In one of my previous articles, "How Neural Networks Are Changing Our World and How to Adapt to New Challenges," I mentioned that modern technologies act as a great equalizer. A billionaire and a college student have the exact same smartphone, and access to Wikipedia is equal for everyone. However, the artificial intelligence revolution is not just a new gadget. It is a tectonic shift, comparable to the invention of the steam engine or electricity.
But while the Industrial Revolution divided the world into those who owned the factories (the bourgeoisie) and those who worked in them (the proletariat), the AI revolution threatens to create a cognitive divide. The chasm will not lie between the rich and the poor, but between those who control the algorithms, and those who are controlled by the algorithms.
Let's reflect a bit on the possible stratification of society due to the active integration of artificial intelligence. Having analyzed current trends and the opinions of visionaries, I have identified four main castes into which the society of the future will divide.
These are the people who will become the new super-elite. This group will include not just owners of capital, but owners of computing power and data. In the future, the most valuable resource will not be oil, but the ability to train giant neural networks. This group will include the owners of tech giants, the creators of closed proprietary models (AGI), and those who control the "hardware" (chips and data centers).
Essentially, they will be the ones shaping our new reality, deciding what information we see in search results and what ethical norms are hardcoded into AI. If we assume that practically everything will be managed by algorithms, their power will become limitless. If the scenario from my article "The Invisible Internet and Free Money: What Will Our World Be Like in 2050?" regarding social credit systems comes true, it will be this exact group that determines those ratings.

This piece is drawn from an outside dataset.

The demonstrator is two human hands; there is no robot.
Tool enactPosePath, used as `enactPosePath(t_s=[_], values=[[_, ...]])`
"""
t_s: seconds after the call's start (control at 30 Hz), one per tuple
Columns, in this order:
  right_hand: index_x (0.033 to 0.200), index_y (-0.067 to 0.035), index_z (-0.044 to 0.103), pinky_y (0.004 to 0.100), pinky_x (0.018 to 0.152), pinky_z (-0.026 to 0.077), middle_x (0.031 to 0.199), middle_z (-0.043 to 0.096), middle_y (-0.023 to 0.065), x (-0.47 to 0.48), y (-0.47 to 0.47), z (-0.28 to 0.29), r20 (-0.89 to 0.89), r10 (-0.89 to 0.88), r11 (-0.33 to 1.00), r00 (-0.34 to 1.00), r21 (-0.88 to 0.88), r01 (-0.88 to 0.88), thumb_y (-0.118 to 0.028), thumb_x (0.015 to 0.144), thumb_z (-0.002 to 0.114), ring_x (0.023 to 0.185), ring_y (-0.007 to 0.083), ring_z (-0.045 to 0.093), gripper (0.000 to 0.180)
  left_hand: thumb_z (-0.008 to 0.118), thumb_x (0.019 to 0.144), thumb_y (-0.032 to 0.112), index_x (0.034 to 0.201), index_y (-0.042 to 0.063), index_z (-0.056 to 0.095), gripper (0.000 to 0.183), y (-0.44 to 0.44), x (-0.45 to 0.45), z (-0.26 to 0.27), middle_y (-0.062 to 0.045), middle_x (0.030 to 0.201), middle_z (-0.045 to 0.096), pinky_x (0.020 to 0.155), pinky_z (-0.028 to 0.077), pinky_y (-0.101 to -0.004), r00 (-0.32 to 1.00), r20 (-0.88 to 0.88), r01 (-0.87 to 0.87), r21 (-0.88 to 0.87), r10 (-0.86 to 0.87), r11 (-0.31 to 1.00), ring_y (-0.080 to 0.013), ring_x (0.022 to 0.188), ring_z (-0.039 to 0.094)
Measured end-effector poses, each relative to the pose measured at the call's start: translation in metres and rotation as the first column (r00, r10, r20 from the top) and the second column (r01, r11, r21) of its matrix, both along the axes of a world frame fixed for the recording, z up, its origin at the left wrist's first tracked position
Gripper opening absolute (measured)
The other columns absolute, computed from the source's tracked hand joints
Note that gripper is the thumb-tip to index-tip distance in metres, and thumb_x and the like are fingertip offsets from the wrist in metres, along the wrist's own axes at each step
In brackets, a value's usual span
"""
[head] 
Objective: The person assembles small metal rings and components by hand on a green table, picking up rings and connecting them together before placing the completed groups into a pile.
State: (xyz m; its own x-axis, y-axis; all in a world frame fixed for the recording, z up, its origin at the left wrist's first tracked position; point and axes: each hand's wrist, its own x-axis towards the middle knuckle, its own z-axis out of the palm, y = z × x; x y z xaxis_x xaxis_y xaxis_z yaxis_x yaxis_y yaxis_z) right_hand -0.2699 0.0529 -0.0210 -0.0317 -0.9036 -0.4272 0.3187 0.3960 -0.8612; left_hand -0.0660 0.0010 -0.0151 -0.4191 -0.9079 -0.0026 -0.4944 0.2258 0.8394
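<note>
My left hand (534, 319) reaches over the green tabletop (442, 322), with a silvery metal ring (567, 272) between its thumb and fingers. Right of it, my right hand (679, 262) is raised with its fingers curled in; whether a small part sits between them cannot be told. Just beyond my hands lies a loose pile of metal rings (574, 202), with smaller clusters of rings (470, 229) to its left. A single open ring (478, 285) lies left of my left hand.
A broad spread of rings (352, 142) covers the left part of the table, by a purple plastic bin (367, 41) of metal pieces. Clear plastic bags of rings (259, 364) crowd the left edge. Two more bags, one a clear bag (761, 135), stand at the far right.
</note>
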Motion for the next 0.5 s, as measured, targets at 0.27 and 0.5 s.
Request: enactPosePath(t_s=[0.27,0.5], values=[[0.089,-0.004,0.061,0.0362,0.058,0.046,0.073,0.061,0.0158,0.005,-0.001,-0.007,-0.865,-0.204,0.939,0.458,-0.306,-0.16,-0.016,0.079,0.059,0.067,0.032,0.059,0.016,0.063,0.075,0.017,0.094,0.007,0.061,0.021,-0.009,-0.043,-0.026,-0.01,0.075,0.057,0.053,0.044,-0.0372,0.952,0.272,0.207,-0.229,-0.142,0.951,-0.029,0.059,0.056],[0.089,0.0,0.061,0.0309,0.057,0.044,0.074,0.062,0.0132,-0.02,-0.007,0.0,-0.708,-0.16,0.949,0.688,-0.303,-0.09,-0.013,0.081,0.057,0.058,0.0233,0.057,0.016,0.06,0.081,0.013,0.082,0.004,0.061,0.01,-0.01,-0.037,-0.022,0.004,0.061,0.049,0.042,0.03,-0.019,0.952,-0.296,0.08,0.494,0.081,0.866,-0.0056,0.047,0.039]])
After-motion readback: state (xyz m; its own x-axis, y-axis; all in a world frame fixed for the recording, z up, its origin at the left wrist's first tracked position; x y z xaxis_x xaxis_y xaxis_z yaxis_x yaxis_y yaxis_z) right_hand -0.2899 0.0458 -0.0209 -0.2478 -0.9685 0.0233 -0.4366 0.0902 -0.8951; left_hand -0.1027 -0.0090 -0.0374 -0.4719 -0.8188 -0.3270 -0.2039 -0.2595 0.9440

The middle and upper-middle class of the future will consist of those who combine human creativity with the power of machines. That is exactly why they are called "centaurs."
These are people who will actively use the capabilities of artificial intelligence, yet the final decision will still rest with them. For example, engineers coding in tandem with a neural network, or artists and writers using AI as a tool rather than a replacement.

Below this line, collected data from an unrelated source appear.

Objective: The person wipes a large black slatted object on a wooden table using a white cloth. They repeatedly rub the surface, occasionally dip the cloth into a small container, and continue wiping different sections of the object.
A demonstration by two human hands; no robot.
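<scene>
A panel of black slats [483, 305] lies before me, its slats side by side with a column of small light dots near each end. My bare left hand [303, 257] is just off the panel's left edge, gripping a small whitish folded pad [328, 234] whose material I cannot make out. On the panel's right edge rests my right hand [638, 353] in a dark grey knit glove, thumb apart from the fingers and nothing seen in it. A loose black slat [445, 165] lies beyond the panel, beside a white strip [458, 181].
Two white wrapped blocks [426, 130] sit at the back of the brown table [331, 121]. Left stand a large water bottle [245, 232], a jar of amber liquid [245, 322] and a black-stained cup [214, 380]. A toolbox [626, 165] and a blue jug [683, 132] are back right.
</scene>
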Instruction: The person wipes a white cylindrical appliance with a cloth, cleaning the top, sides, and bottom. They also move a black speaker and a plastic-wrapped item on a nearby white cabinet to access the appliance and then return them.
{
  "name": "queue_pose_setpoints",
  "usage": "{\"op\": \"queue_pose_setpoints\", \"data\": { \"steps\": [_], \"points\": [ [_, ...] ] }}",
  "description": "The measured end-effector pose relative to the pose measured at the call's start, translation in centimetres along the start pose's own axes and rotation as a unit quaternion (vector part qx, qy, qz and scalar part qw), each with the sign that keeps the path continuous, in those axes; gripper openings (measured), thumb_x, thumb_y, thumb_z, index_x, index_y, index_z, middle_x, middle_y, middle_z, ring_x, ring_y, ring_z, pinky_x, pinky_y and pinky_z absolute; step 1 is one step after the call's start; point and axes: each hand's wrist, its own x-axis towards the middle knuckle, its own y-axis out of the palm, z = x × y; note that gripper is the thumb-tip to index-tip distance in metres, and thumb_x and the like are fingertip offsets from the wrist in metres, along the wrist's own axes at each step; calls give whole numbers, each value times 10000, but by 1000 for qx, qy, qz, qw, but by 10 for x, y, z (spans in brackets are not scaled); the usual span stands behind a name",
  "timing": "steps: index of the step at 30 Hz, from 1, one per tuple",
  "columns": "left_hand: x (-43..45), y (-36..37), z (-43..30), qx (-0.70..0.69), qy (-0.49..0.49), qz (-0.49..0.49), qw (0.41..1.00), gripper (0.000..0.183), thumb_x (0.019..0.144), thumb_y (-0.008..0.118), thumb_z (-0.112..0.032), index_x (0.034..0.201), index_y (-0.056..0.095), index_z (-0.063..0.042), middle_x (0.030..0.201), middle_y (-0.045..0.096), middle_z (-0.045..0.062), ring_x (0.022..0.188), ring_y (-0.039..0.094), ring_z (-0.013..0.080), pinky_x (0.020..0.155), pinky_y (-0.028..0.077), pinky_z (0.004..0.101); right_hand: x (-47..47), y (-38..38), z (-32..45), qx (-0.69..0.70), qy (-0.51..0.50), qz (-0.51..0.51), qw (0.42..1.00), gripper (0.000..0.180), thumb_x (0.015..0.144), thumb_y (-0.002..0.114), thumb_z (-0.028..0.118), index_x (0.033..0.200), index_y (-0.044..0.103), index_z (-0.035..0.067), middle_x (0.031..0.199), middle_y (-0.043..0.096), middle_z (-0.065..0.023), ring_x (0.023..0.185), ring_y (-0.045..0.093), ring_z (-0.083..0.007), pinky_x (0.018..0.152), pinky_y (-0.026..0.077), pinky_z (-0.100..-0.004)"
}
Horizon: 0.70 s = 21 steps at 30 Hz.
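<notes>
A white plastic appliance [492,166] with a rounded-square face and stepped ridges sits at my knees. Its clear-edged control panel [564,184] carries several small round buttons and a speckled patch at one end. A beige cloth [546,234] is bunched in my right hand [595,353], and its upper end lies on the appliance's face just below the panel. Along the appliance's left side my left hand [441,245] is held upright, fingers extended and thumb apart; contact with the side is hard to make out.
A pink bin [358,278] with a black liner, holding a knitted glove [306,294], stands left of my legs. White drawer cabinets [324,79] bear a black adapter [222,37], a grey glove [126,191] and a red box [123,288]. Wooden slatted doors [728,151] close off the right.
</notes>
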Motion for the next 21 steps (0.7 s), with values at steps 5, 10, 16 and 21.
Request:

One such "centaur" will be able to do the work previously done by a department of dozens of people. Their incomes will grow, as they will become operators of the most expensive tool in the world. While the "architects" will hold responsibility on a global level, for the "centaurs," it will be local.

I haven't yet found the most fitting name for this caste; let's temporarily call them "executors." But the core idea is that this will include everyone whose labor is still cheaper than automation, or people who will be employed to entertain the rest.

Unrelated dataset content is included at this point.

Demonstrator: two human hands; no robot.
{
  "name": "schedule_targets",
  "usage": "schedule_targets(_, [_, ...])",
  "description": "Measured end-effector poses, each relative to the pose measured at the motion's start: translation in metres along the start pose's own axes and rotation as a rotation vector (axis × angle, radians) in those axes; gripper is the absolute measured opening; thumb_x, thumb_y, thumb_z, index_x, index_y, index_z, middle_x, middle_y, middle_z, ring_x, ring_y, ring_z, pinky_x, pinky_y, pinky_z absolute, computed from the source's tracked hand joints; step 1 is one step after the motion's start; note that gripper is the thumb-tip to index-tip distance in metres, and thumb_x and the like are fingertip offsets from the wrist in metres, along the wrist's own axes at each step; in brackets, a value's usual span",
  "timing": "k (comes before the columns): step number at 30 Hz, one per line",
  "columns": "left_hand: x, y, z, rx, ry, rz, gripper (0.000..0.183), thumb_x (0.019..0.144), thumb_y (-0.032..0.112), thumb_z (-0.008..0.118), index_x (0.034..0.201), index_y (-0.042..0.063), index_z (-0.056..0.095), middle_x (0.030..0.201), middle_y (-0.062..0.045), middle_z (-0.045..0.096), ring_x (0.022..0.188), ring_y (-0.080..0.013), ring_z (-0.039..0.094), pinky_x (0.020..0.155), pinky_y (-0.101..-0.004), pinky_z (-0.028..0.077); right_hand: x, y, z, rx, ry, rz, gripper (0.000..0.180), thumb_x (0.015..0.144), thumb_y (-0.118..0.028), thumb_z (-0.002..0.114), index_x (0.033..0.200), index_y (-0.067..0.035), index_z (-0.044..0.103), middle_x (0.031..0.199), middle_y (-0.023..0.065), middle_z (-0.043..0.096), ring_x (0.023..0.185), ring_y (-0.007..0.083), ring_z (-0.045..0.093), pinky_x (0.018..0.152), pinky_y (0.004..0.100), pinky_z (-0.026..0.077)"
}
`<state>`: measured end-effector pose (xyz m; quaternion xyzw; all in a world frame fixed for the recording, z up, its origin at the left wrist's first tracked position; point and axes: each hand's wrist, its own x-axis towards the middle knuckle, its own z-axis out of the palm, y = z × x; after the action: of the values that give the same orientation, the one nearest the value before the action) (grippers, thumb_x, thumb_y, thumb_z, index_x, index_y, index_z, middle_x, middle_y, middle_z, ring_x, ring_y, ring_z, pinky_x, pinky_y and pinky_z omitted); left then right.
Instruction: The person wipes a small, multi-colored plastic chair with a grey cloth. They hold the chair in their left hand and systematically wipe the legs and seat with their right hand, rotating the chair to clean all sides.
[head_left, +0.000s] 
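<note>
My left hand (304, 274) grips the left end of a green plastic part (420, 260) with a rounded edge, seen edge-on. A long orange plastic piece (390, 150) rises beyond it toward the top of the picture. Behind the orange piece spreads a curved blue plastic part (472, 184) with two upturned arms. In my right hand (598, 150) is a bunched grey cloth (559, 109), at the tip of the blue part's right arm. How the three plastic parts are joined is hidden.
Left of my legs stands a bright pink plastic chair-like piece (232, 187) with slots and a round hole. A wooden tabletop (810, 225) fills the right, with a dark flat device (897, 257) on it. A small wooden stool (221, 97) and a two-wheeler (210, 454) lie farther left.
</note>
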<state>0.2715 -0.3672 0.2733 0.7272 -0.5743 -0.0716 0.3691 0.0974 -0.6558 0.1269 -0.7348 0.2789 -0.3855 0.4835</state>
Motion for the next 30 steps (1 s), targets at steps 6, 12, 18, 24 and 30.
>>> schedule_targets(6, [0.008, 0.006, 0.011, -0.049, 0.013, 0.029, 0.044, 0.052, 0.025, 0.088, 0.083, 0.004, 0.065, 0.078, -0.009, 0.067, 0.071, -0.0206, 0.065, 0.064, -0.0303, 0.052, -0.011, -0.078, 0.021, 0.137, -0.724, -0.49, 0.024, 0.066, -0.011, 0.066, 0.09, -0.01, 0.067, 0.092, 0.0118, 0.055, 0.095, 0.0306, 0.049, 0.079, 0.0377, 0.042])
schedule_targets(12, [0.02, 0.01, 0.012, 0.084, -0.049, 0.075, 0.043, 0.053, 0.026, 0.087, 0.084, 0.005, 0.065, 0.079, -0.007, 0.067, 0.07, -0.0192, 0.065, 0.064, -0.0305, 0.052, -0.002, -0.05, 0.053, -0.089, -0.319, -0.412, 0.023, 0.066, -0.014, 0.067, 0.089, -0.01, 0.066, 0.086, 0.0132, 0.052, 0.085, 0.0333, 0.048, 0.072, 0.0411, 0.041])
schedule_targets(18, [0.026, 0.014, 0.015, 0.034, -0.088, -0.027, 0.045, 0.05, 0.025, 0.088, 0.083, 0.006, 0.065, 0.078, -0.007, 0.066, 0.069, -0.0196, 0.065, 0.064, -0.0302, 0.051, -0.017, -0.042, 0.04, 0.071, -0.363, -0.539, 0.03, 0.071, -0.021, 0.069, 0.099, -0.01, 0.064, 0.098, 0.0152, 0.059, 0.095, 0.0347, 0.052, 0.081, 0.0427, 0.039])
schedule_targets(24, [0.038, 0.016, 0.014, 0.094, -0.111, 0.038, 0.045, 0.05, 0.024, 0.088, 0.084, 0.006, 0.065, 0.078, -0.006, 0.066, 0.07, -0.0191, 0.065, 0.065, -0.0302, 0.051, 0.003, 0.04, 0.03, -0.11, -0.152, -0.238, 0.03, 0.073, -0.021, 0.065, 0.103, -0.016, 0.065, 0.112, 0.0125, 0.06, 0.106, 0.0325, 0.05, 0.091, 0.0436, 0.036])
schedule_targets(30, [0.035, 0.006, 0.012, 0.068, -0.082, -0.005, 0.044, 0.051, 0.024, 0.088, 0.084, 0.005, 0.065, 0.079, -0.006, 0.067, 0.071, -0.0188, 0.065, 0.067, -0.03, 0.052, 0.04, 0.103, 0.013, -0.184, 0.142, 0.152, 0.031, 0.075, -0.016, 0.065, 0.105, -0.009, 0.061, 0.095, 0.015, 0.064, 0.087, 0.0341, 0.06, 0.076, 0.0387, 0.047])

For example, these could be couriers or taxi drivers who haven't yet been replaced by delivery robots or self-driving cars. Also, in the world of the future, there will still be a demand for human-driven entertainment. I don't know how interesting it will be to watch a chess match between two neural networks, or a football game or theatrical play performed by robots. Most likely, certain areas of entertainment will remain in human hands.
For this caste, the term introduced by historian Yuval Noah Harari fits perfectly. This is the most frightening category. It will include people whose skills have been completely automated, and who were unable to retrain as "centaurs" (due to age, lack of education, or mental inflexibility).
These aren't just unemployed people. They are people unneeded by the economy. In the 20th century, exploitation was the problem, but in the 21st century, the main problem will be irrelevance. It is logical to assume that this class will make up the majority. Governments will pay them allowances—often referred to as UBI (Universal Basic Income)—so they don't rebel, and offer them cheap digital entertainment (metaverses, games) to kill time.
The most interesting change will occur in the realm of consumption. In the past, manual labor and servants were the privilege of the rich, while mass production was for the poor. In the AI world, everything will flip.
"Human contact" will become a luxury good. The wealthy will pay to disconnect from the digital world and speak with a living being. There will likely emerge a movement of "New Luddites" or the "Analog Elite"—people who demonstratively reject gadgets, send their children to screen-free schools, and live in Wi-Fi-free zones.
The society of the future risks becoming like a layer cake, where the layers are isolated from each other even more strongly than they are now. The social elevator might break down because the barrier to entry into the "Centaur" caste will become too high. It will require not just learning specific skills and knowledge, but high intelligence, adaptability, willpower, and a range of other necessary qualities.
However, there is also an optimistic scenario. It envisions that AI will lift the curse of routine from humanity, allowing us to engage in creativity, science, and caring for one another while the robots "plow the fields." And the new elites will be so humane that they will engineer a perfect harmony for everyone.
Ah, who am I kidding? Regardless, the race has already begun. Player One, get ready!